Para mí fue la apertura del apostolado parroquial en la Misión del Río Magdalena: Puerto Wilches, Sabana de Torres, Barrancabermeja, Comisión de Vida y Paz… Por esos años llegó Gonzalo Amaya como superior y párroco del Sagrado Corazón en Barrancabermeja, se fue acrecentando nuestra amistad a través de la conversación fluida acerca de distintos tópicos, no solo espirituales y pastorales sino también políticos y sociales. Gonzalo, “hombre profundamente bueno”, se relacionó con muchísimas personas del clero de la diócesis, de la vida religiosa y laicos muy comprometidos en el contexto socio-político y cultural de la región. La gente lo apreciaba muchísimo y le tenía plena confianza; siempre estuvo disponible para ayudar, servir, acompañar. Después de seis años fue destinado a Cartagena como párroco del Santuario de San Pedro Claver y superior de la comunidad; allí creó lazos de amistad y de bondad a su alrededor con el mismo modo de proceder. Finalmente volvió a Bogotá para ser colaborador de la Parroquia de San Javier.
Jocosamente decíamos que Gonzalo era “paraformador”, sobre todo de la vida religiosa femenina: no se negaba a ofrecerles generosamente los Ejercicios de San Ignacio.
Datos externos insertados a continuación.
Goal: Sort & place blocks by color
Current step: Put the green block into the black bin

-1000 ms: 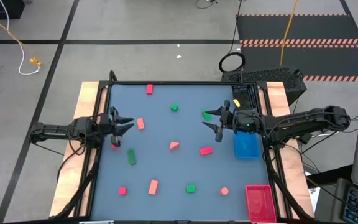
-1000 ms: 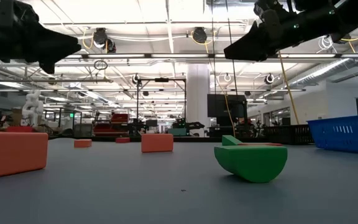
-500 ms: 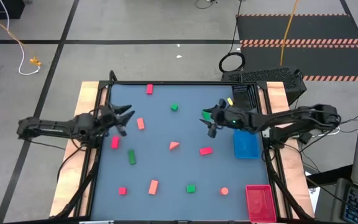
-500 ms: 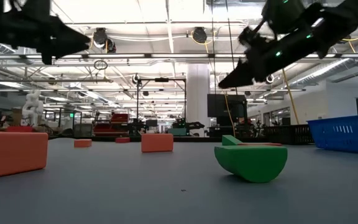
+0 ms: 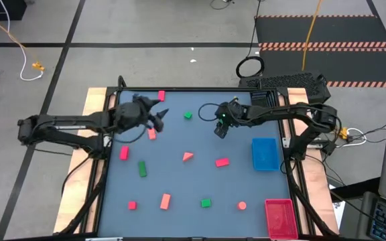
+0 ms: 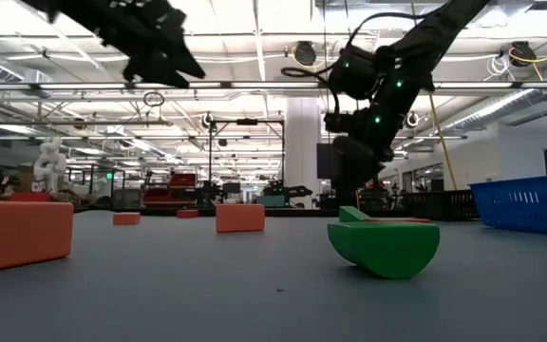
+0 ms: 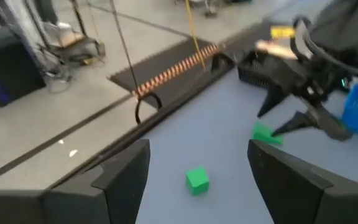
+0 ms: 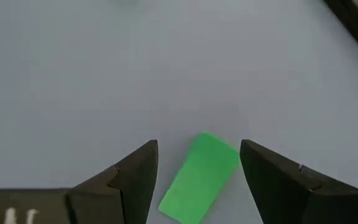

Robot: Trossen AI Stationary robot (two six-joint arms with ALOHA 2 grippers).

Yo aprovechaba esos tiempos para acompañarlo y hacer mis propios Ejercicios bajo su dirección. Algún día le llegué a decir que esos eran los mismos del año pasado; al año siguiente me mandó decir que
los había cambiado y nuevamente volví a su magisterio sencillo, alegre, hecho vida en su propia vida.
Gonzalo sufría de diabetes y su sistema respiratorio era frágil, de forma que se vio la necesidad de trasladarlo a la enfermería de San Alonso Rodríguez. Sin embargo, no dejaba de ir los domingos a San Javier a celebrar la misa de las 12 del día y a confesar, hasta que llegó la hecatombe: se contagió de Covid-19. Sus últimos días estuvo muy sensible; empezó a sentir los pasos de la hermana muerte y comenzó a despedirse con lágrimas de sus amigos. Yo no lo sentí tan delicado de salud: aunque tenía dificultades para hablar, me parecía que se mantenía estable, resistiendo los fuertes antibióticos que le suministraban para vencer la neumonía que lo acompañaba.
Dios lo necesitaba junto a sí para verlo cara a cara, para hacerlo más profundamente bueno de lo que siempre había sido y para que su bondad se hiciera más universal y más incluyente cada día. Hasta luego al amigo siempre fiel, intercesor permanente con el Hijo y la Madre ante el Padre-Madre de la humanidad.
Referencia: Jesuitas Colombia, enero 2021, Pg. 33-35.